112 Orlando i colpi allor misura e ’nsala,
     Però ch’a mal partito si vedea:
     Ecco il grifon che per l’aria giù cala
     Con tal furor che non si conoscea
     Se fussi un vento o pure uccel con l’ala;
     E un lion, che più pressa facea
     Al conte Orlando, cogli unghion ghermia
     Agli occhi, tal che schizzar gli facia.

113 Questo lion dalla zuffa si spicca:
     Orlando un altro col brando n’uccide,
     E poi col quarto il grifon si rappicca
     Per aiutar Orlando, e in aria stride;
     E poi in un tratto gli artigli gli ficca
     Nel capo, e strinse, insin che morto il vide,
     Chè gli cacciò gli unghion fino al cervello:
     Adunque buono amico è questo uccello.

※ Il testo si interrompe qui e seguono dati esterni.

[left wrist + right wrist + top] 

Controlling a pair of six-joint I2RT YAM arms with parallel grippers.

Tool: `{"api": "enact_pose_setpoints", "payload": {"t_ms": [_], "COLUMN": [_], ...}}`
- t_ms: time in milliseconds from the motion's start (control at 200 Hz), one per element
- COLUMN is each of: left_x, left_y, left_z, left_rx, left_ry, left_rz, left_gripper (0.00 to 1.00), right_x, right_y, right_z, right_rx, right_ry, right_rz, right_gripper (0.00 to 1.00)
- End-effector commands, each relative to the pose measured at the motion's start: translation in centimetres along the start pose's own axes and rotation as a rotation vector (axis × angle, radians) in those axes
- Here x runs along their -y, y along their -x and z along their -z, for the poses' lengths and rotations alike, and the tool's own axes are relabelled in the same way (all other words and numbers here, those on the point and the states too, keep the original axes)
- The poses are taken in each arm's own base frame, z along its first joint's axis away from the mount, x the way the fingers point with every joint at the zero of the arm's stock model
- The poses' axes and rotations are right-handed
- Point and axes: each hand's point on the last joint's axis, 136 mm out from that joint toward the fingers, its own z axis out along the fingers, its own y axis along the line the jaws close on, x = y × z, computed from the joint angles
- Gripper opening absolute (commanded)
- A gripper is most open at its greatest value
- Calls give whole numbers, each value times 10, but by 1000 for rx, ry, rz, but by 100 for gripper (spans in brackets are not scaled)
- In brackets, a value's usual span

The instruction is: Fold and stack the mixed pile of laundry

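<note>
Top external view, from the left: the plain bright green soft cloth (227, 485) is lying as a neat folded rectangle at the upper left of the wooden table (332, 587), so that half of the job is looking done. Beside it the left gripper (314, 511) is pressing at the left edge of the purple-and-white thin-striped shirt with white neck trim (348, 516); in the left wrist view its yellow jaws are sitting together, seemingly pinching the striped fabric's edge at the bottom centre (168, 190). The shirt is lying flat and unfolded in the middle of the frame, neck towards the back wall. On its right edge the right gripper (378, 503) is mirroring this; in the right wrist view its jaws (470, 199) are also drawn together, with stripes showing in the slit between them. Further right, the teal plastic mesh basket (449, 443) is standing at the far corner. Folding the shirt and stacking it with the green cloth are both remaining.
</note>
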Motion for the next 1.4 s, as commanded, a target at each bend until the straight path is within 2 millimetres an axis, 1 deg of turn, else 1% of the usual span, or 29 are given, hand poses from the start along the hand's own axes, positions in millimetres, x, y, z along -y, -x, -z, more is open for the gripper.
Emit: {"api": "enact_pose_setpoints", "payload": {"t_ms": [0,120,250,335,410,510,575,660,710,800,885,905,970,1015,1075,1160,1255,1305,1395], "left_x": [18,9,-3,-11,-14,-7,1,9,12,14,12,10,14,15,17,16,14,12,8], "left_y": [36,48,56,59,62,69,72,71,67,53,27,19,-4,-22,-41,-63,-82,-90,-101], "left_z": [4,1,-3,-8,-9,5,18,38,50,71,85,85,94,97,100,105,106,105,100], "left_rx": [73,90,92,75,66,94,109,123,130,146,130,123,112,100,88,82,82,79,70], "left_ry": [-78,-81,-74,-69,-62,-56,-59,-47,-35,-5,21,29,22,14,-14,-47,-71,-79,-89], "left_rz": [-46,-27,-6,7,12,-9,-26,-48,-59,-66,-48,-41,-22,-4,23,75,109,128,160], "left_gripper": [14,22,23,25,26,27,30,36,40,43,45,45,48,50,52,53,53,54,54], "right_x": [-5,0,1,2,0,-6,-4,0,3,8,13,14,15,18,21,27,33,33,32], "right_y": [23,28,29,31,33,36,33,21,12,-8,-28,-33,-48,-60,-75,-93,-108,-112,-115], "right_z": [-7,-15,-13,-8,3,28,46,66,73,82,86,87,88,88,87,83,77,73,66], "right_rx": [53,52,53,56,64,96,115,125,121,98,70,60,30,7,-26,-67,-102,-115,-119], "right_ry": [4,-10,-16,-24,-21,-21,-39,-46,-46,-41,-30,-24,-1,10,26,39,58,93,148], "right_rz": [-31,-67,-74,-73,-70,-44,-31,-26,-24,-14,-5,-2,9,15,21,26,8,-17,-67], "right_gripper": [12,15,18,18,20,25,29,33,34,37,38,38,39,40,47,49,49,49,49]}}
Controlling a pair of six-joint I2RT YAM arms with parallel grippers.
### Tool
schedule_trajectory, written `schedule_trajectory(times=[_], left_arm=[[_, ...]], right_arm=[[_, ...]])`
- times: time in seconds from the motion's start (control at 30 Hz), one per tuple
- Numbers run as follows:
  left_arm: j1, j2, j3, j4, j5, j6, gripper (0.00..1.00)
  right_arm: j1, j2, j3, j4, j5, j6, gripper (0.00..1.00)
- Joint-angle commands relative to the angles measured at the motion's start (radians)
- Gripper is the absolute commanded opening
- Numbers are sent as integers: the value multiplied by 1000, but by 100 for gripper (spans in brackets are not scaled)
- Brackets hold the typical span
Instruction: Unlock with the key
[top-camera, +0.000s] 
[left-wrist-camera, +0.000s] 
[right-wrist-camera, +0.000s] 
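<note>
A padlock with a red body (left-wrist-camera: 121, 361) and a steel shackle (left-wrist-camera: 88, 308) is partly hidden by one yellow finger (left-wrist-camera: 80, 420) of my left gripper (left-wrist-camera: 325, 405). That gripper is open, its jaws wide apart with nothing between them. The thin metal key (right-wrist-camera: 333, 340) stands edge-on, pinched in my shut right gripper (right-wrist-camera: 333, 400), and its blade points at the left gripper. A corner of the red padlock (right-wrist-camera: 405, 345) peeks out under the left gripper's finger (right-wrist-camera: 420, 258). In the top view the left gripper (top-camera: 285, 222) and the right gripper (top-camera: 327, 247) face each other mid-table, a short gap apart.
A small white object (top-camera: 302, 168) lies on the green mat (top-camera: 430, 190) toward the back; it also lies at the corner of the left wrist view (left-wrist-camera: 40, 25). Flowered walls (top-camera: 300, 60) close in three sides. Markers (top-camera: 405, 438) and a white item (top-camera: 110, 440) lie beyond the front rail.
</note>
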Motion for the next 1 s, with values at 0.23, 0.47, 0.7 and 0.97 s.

114 Non si perdè servigio mai nessuno:
     Servi qualunque, e non guardar chi sia,
     Dice il proverbio; e stu disservi alcuno,
     Pensa che a tempo la vendetta fia;
     Ma semina tra’ sassi o sotto il pruno,
     Sempre germuglia al fin la cortesia;
     E noti ognun la favola d’Isopo,
     Che il lion ebbe bisogno d’un topo.

115 Vuolsi servire insino agli animali,
     Chè qualche volta merito si rende,
     Come dicono i detti de’ morali,
     E fassi schiavo chi il servigio prende,
     E tanto è degno più, quanto più vali;
     Sempre il servigio il cuor d’amor raccende,
     E vien da generoso animo e magno,
     E torna al fine a casa con guadagno.

116 Quel lion cieco il grifon non l’offese
     Per gentilezza, e così fece Orlando;
     E finalmente le grande alie stese,
     E dipartissi per l’aria volando:
     E così il suo cammin Orlando prese,
     Astolfo pure all’usato cercando;
     E cavalcando giorno e notte questo,
     Giunse a Corniglia, abbreviando il testo.